■ **What is being asked**: Keep the text of the data exactly as it is and omit each picture from the copy.

■ **Data**:
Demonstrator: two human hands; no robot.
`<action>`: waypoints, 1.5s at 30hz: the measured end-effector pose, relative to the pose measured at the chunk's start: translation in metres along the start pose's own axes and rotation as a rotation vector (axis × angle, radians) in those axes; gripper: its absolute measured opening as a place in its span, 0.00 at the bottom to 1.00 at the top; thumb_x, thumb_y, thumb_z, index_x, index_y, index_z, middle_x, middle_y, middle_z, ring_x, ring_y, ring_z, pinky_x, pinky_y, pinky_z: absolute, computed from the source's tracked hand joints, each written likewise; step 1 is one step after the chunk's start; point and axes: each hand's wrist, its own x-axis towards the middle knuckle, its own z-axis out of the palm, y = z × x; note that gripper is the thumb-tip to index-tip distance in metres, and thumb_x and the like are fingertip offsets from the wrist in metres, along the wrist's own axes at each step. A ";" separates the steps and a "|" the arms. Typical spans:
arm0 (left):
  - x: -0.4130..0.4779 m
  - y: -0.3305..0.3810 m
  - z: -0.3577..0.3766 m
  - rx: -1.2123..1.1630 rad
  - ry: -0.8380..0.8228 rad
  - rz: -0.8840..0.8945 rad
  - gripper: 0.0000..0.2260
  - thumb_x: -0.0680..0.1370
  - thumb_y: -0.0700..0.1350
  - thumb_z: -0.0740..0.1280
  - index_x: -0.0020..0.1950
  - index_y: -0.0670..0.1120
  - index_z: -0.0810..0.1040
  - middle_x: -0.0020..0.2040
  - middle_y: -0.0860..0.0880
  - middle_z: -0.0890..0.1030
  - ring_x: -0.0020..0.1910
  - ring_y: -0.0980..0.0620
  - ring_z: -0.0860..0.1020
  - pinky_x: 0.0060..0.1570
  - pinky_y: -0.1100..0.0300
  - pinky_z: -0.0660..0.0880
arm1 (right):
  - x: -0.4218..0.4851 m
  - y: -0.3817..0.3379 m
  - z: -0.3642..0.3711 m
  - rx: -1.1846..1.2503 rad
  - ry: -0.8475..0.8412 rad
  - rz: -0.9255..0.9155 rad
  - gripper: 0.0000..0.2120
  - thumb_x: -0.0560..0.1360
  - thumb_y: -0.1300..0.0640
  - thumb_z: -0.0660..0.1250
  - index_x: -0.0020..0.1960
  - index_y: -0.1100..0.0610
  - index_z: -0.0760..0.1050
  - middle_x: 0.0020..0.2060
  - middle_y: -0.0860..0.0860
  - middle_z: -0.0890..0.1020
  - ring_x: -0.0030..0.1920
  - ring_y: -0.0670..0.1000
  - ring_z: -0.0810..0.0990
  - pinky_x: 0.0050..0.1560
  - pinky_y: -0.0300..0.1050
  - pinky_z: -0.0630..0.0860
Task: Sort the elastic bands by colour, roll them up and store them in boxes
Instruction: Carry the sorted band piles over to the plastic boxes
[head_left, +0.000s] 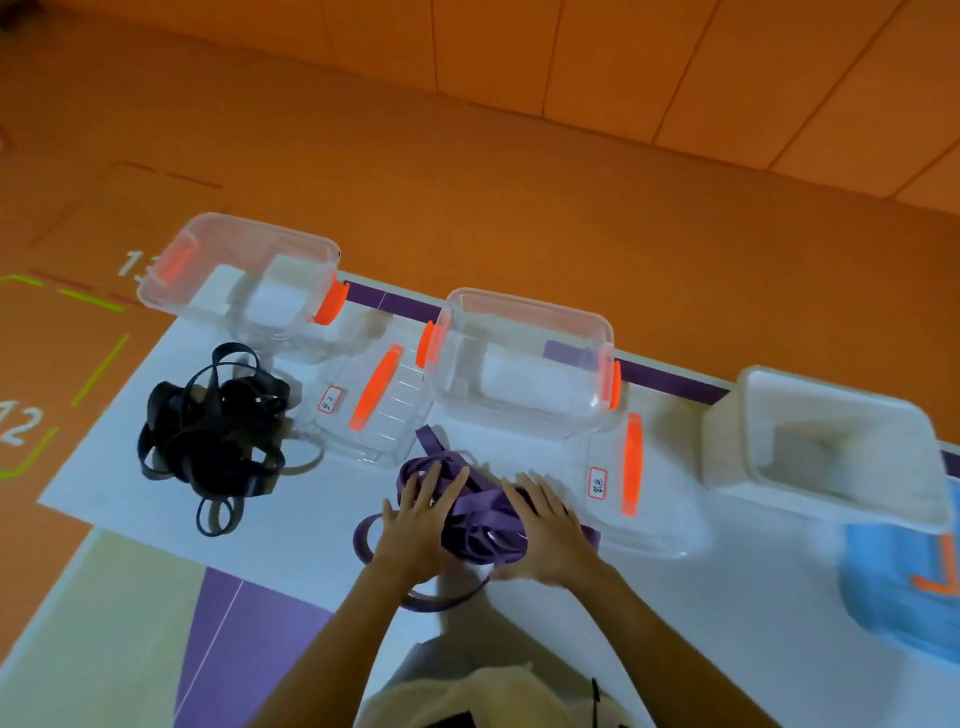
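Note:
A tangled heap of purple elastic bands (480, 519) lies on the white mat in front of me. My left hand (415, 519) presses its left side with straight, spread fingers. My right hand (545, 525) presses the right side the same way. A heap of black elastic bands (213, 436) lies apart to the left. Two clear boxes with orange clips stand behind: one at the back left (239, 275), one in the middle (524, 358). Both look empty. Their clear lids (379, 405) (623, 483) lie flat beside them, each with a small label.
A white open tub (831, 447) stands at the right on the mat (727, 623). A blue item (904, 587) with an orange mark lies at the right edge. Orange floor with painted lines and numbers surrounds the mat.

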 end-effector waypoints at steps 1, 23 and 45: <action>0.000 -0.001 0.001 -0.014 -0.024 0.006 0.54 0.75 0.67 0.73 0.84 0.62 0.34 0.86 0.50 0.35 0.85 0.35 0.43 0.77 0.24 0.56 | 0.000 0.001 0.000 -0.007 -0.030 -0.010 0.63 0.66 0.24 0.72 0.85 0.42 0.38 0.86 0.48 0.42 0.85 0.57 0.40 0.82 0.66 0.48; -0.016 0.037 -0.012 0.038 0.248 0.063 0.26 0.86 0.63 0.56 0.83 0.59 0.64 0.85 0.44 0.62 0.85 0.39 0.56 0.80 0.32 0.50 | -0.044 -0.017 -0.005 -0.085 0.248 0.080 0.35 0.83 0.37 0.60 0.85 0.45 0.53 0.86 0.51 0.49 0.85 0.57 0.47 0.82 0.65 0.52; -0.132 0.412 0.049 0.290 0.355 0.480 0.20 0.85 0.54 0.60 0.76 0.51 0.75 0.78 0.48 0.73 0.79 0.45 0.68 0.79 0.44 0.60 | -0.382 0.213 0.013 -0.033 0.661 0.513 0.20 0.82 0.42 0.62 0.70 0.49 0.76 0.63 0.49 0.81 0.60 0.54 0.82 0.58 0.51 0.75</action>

■ **Answer below**:
Demonstrator: two human hands; no robot.
`<action>`: waypoints, 1.5s at 30hz: the measured end-effector pose, relative to the pose measured at the chunk's start: translation in metres along the start pose's own axes and rotation as a rotation vector (axis × angle, radians) in those axes; gripper: its absolute measured opening as a place in its span, 0.00 at the bottom to 1.00 at the top; thumb_x, thumb_y, thumb_z, index_x, index_y, index_z, middle_x, middle_y, middle_z, ring_x, ring_y, ring_z, pinky_x, pinky_y, pinky_z: absolute, computed from the source's tracked hand joints, each written likewise; step 1 is one step after the chunk's start; point and axes: each hand's wrist, its own x-axis towards the middle knuckle, its own z-axis out of the palm, y = z × x; note that gripper is the thumb-tip to index-tip distance in metres, and thumb_x and the like are fingertip offsets from the wrist in metres, along the wrist's own axes at each step. A ";" separates the steps and a "|" the arms. Typical spans:
arm0 (left):
  - x: -0.4130..0.4779 m
  - y: -0.3305..0.3810 m
  - z: -0.3577..0.3766 m
  - rx: -1.2123..1.1630 rad
  - ry: -0.8380..0.8228 rad
  - rz: -0.8840..0.8945 rad
  - gripper: 0.0000..0.2260
  - thumb_x: -0.0680..0.1370
  - thumb_y: -0.0700..0.1350
  - thumb_z: -0.0740..0.1280
  - index_x: -0.0020..0.1950
  - index_y: -0.0670..0.1120
  - index_z: -0.0810..0.1040
  - middle_x: -0.0020..0.2040
  - middle_y: -0.0860..0.0880
  - middle_z: -0.0890..0.1030
  - ring_x: -0.0020..0.1910
  - ring_y: -0.0980..0.0620
  - ring_z: -0.0860..0.1020
  - pinky_x: 0.0060..0.1570
  - pinky_y: -0.1100..0.0300
  - pinky_z: -0.0660..0.0880
arm1 (right):
  - x: -0.4218..0.4851 m
  - y: -0.3817..0.3379 m
  - z: -0.3642..0.3711 m
  - rx: -1.1846..1.2503 rad
  - ry: -0.8475..0.8412 rad
  - rz: -0.9255..0.9155 rad
  - gripper: 0.0000..0.2120
  - thumb_x: -0.0560..0.1360
  - thumb_y: -0.1300..0.0640
  - thumb_z: -0.0660..0.1250
  - index_x: -0.0020..0.1960
  - index_y: -0.1100..0.0610
  - index_z: -0.0760..0.1050
  - middle_x: 0.0020..0.2060
  - middle_y: -0.0860..0.0860
  - middle_z: -0.0890..0.1020
  - ring_x: -0.0030..0.1920
  - ring_y: -0.0670..0.1000
  - ring_z: -0.0810..0.0990
  - pinky_x: 0.0050..0.1560
  - pinky_y: -0.0300..0.1050
  - pinky_z: -0.0630..0.0860
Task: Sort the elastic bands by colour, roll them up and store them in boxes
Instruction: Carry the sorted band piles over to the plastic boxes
[head_left, +0.000s] 
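Note:
A tangled heap of purple elastic bands (480, 519) lies on the white mat in front of me. My left hand (415, 519) presses its left side with straight, spread fingers. My right hand (545, 525) presses the right side the same way. A heap of black elastic bands (213, 436) lies apart to the left. Two clear boxes with orange clips stand behind: one at the back left (239, 275), one in the middle (524, 358). Both look empty. Their clear lids (379, 405) (623, 483) lie flat beside them, each with a small label.
A white open tub (831, 447) stands at the right on the mat (727, 623). A blue item (904, 587) with an orange mark lies at the right edge. Orange floor with painted lines and numbers surrounds the mat.
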
 end-effector waypoints at steps 1, 23 and 45: <action>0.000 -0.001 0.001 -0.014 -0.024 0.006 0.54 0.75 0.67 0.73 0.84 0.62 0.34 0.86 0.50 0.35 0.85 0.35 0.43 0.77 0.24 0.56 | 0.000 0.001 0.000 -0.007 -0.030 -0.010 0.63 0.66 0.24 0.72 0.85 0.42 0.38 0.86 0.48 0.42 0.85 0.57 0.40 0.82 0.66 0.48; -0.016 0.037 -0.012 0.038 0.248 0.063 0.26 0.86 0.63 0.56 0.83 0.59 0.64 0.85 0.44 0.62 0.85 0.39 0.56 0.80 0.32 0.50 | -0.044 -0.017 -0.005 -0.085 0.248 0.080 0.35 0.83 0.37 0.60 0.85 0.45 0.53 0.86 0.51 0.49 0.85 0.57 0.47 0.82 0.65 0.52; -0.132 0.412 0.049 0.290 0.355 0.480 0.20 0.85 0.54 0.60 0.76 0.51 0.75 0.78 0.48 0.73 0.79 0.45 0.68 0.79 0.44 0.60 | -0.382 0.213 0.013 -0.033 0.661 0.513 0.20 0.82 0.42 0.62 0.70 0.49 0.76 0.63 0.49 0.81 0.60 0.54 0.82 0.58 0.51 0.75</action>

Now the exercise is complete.